* **Task objective**:
Your answer must be an exact copy of the listing below.
====
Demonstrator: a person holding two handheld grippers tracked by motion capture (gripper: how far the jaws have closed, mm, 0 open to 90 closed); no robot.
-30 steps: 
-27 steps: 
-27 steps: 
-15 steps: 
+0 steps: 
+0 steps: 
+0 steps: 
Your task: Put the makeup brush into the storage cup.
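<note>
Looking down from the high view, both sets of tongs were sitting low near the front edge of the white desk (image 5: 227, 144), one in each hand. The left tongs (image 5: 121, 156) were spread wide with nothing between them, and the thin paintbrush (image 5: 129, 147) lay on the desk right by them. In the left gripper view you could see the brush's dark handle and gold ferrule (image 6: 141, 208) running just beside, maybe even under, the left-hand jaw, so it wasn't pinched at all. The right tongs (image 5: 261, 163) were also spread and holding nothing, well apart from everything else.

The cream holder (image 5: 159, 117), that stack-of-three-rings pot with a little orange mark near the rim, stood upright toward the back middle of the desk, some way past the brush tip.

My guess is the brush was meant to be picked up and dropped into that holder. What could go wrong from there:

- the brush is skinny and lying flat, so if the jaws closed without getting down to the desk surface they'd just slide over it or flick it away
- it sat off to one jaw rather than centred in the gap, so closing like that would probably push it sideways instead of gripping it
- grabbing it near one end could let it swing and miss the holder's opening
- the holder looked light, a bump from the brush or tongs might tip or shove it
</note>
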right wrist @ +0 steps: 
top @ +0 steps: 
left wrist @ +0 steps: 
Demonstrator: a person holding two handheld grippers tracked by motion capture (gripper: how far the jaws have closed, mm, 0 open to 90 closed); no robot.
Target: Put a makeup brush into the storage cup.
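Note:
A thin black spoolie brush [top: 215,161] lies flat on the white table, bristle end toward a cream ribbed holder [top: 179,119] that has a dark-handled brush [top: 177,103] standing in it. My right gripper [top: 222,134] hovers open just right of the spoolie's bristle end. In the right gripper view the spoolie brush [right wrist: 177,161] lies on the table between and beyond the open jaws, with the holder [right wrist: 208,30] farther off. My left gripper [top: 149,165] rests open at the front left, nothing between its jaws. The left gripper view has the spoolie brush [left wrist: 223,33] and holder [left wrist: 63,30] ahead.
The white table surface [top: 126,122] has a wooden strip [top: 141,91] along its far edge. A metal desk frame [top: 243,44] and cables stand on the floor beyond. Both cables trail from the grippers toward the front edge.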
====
* **Exercise response**:
Demonstrator: a person holding two handheld grippers tracked by motion capture (gripper: how far the jaws have closed, mm, 0 open to 90 closed); no robot.
-30 steps: 
-27 steps: 
-27 steps: 
-15 steps: 
+0 steps: 
+0 steps: 
+0 steps: 
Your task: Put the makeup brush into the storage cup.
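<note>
Looking down from the high view, both sets of tongs were sitting low near the front edge of the white desk (image 5: 227, 144), one in each hand. The left tongs (image 5: 121, 156) were spread wide with nothing between them, and the thin paintbrush (image 5: 129, 147) lay on the desk right by them. In the left gripper view you could see the brush's dark handle and gold ferrule (image 6: 141, 208) running just beside, maybe even under, the left-hand jaw, so it wasn't pinched at all. The right tongs (image 5: 261, 163) were also spread and holding nothing, well apart from everything else.

The cream holder (image 5: 159, 117), that stack-of-three-rings pot with a little orange mark near the rim, stood upright toward the back middle of the desk, some way past the brush tip.

My guess is the brush was meant to be picked up and dropped into that holder. What could go wrong from there:

- the brush is skinny and lying flat, so if the jaws closed without getting down to the desk surface they'd just slide over it or flick it away
- it sat off to one jaw rather than centred in the gap, so closing like that would probably push it sideways instead of gripping it
- grabbing it near one end could let it swing and miss the holder's opening
- the holder looked light, a bump from the brush or tongs might tip or shove it
</note>
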right wrist @ +0 steps: 
top @ +0 steps: 
left wrist @ +0 steps: 
Demonstrator: a person holding two handheld grippers tracked by motion capture (gripper: how far the jaws have closed, mm, 0 open to 90 closed); no robot.
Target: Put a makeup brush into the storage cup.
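Note:
A thin black spoolie brush [top: 215,161] lies flat on the white table, bristle end toward a cream ribbed holder [top: 179,119] that has a dark-handled brush [top: 177,103] standing in it. My right gripper [top: 222,134] hovers open just right of the spoolie's bristle end. In the right gripper view the spoolie brush [right wrist: 177,161] lies on the table between and beyond the open jaws, with the holder [right wrist: 208,30] farther off. My left gripper [top: 149,165] rests open at the front left, nothing between its jaws. The left gripper view has the spoolie brush [left wrist: 223,33] and holder [left wrist: 63,30] ahead.
The white table surface [top: 126,122] has a wooden strip [top: 141,91] along its far edge. A metal desk frame [top: 243,44] and cables stand on the floor beyond. Both cables trail from the grippers toward the front edge.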

This output is complete, and the exercise is done.